После 1812 года Мерзляков все меньше обращается в своем творчестве к прославившим его русским песням. Он больше пишет торжественные оды, много времени и сил отдает переводам. Работа его над переводом «Осво­божденного Иерусалима» Тассо продолжалась чуть ли не восемнадцать лет: начат он был еще перед войной 1812 года и появился в печати только в 1828 году.
Начиная с 20-х годов особенно заметен спад творче­ской активности Мерзлякова.
В одном из писем В.К. Кюхельбекер так выскажет­ся о поэте: «Мерзляков, некогда довольно счастливый лирик, изрядный переводчик древних, знаток языков русского и славянского... но отставший по крайней мере на 20 лет от общего хода ума человеческого».
В последние годы жизни Мерзлякову угрожает бед­ность. В письме Жуковскому он открыто жалуется на нужду, просит помочь: «Право, брат, старею и слабею в здоровье, уже не работается так, как прежде, и, кроме того, отягчен многими должностями по университету; время у меня все отнято или должностью, или частны­ми лекциями, без которых нашему брату-бедняку обой­тись неможно, а дети растут и требуют воспитания. Кто после меня издать может мои работы и будут ли они полезны для них, ничего не имеющих».

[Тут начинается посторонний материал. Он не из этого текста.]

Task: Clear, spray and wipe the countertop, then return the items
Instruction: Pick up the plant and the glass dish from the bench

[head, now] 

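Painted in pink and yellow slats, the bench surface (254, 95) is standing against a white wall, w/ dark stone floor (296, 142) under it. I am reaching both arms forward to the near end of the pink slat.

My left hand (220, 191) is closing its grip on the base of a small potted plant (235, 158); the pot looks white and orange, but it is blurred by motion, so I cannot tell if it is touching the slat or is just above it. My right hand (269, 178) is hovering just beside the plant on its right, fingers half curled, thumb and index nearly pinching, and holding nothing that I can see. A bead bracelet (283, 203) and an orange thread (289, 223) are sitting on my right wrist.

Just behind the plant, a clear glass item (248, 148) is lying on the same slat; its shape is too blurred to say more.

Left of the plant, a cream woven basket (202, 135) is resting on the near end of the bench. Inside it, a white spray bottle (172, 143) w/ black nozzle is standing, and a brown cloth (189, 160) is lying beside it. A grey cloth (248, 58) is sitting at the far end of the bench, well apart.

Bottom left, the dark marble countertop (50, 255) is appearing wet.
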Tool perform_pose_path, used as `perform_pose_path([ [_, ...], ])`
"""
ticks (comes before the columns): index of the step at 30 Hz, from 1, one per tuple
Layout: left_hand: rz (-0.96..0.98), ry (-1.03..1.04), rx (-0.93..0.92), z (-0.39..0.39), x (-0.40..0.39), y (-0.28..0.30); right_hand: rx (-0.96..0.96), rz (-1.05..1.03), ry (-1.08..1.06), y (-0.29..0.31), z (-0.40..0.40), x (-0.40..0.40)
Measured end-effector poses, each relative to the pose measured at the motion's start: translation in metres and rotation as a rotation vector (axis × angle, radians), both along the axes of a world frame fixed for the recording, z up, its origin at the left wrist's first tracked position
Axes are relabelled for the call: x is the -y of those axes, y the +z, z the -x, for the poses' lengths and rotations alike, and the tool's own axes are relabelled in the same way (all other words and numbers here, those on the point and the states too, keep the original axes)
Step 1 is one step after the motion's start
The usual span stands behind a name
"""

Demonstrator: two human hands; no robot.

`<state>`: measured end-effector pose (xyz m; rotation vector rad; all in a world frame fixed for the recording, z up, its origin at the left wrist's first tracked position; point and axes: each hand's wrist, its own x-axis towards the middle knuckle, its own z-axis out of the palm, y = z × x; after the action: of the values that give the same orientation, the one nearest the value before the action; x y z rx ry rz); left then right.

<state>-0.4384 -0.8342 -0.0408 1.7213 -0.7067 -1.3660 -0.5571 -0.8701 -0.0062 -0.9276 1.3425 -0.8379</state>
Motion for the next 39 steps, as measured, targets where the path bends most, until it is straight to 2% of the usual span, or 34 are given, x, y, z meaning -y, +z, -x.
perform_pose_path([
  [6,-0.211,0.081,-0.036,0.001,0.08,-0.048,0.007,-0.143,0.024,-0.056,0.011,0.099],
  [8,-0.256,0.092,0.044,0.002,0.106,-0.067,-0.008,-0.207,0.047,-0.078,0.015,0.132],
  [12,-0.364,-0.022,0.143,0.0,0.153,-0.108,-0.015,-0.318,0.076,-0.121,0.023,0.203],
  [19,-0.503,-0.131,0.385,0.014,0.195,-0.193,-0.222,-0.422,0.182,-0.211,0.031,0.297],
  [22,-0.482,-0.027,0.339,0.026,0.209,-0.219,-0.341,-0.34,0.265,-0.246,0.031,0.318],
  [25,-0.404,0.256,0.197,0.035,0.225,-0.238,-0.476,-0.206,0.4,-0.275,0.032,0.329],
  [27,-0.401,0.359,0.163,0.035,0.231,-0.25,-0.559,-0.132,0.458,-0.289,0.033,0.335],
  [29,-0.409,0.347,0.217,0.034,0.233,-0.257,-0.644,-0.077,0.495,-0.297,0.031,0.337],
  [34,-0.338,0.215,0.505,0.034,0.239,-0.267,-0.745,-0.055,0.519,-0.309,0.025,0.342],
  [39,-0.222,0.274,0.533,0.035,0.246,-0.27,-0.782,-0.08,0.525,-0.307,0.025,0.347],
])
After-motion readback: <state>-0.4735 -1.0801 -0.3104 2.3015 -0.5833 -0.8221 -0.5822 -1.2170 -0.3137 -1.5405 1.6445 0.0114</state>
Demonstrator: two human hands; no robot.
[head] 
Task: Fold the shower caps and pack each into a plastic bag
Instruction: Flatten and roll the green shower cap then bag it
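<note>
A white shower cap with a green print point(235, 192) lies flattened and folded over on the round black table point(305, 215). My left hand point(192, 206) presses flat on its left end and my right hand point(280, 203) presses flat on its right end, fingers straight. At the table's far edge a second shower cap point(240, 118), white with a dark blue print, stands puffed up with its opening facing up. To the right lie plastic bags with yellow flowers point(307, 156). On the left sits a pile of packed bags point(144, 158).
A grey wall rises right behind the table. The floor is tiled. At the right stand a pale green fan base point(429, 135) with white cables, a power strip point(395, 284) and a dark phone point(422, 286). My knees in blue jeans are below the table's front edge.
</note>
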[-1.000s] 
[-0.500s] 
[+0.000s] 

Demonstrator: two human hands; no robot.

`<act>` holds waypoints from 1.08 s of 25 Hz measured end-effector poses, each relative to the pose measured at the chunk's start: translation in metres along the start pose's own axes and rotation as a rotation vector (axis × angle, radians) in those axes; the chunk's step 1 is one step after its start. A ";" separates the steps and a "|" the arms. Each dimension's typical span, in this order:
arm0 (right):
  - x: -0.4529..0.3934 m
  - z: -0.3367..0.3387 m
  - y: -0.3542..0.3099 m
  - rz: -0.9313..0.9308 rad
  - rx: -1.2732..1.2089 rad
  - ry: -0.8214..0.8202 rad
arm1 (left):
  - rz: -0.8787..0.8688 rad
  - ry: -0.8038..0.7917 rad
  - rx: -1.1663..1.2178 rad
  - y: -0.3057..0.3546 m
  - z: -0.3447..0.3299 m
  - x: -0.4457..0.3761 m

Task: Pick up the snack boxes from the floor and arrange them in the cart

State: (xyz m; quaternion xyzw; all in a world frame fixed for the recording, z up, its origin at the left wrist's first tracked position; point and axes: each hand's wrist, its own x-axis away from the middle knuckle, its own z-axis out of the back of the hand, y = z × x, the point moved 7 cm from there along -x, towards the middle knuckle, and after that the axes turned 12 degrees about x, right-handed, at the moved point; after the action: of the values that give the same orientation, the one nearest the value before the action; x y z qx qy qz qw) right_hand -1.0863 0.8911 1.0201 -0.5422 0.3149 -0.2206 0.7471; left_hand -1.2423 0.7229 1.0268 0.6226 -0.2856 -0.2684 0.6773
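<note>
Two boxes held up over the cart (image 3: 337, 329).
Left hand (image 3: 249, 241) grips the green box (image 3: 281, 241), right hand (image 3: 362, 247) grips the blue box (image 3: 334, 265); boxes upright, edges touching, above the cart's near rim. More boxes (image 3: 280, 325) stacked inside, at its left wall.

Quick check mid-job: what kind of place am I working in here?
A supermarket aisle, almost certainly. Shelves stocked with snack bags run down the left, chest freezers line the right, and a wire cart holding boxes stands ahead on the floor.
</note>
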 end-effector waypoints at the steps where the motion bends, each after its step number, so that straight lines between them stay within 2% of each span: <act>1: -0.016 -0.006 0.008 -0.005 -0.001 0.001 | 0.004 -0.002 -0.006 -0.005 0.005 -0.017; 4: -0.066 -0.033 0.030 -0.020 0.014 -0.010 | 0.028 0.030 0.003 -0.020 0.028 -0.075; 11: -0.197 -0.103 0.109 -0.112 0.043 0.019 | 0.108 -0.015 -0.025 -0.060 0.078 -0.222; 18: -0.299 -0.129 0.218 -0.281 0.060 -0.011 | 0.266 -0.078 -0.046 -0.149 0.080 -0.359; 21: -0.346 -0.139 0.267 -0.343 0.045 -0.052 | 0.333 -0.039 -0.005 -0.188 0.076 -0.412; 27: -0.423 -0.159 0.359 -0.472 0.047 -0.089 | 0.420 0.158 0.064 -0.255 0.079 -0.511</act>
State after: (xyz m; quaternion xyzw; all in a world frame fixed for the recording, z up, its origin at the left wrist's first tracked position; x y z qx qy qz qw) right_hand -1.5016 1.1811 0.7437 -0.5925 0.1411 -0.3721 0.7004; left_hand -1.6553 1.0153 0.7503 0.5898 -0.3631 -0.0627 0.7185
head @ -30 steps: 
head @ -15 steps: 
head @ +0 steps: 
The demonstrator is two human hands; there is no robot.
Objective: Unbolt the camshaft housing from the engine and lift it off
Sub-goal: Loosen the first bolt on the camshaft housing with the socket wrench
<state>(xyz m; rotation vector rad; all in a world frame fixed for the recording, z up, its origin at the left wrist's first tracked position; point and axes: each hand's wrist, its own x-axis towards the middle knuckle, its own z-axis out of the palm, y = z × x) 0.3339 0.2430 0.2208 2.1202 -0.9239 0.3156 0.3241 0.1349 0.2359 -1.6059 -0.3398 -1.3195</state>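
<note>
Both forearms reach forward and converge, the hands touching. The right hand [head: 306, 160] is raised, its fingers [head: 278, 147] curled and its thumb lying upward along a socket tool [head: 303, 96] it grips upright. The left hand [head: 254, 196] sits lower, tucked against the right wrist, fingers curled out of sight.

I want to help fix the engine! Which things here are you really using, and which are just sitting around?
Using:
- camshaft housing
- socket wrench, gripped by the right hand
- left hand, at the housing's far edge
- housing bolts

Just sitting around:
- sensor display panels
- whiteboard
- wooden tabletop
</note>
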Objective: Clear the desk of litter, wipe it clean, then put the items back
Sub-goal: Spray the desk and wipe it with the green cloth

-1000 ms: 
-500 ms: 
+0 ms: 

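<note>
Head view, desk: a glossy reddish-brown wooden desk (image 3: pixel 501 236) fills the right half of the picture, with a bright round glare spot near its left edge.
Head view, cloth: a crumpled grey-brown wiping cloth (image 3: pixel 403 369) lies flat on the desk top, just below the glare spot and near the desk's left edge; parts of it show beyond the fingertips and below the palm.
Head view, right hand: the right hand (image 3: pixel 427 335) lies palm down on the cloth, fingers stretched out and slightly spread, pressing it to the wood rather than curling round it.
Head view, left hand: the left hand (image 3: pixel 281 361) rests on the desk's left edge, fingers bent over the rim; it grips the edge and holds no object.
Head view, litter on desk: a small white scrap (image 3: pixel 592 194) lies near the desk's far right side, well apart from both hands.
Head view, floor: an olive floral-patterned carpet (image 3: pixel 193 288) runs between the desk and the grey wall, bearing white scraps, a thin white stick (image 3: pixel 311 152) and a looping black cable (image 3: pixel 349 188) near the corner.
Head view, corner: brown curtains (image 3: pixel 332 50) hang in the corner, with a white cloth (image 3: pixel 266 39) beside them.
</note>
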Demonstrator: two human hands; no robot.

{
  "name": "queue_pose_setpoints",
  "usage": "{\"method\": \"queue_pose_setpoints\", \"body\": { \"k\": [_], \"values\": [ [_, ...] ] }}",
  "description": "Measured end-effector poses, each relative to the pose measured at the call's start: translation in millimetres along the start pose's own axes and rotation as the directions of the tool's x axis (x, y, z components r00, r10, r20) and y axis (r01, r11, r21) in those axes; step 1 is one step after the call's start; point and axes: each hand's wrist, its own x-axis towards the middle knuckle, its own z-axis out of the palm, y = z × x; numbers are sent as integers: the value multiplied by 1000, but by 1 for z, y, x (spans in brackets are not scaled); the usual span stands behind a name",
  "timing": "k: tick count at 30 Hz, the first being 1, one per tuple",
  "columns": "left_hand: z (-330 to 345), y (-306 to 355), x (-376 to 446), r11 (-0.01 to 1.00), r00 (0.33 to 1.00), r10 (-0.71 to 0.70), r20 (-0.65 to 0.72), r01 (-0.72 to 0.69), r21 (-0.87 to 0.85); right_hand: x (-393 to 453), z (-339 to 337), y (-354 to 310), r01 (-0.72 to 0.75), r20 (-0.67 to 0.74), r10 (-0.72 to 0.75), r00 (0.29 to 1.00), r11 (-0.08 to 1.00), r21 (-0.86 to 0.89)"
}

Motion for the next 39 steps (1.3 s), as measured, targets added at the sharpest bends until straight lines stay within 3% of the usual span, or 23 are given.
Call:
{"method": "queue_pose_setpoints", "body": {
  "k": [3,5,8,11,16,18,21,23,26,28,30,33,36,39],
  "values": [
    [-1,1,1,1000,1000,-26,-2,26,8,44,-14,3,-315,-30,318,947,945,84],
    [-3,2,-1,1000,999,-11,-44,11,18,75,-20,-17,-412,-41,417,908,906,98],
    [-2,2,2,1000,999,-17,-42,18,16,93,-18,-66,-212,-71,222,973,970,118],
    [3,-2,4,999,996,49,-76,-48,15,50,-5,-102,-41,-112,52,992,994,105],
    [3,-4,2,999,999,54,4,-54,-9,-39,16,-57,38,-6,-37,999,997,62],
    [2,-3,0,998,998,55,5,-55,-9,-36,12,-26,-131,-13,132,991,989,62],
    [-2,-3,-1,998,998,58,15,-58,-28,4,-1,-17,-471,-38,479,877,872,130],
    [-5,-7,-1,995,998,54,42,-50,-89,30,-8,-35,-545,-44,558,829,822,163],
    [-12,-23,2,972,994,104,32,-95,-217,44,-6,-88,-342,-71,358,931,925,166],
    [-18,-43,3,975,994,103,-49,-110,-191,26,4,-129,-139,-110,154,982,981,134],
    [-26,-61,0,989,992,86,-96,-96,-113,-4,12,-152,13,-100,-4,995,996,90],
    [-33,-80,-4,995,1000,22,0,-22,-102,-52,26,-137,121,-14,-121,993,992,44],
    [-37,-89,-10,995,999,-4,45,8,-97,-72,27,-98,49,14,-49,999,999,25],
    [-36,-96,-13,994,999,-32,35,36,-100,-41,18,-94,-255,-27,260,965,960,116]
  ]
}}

Умер Мерзляков в 1830 году совсем еще не ста­рым - ему было пятьдесят два года.
Примечательно, что именно в год смерти поэта уви­дела свет книга его «Песен и романсов». Она словно на­поминала о былой славе Мерзлякова, о времени созда­ния лучших его произведений, подготовивших почву для появления таких поэтов, как Николай Цыганов и Алексей Кольцов.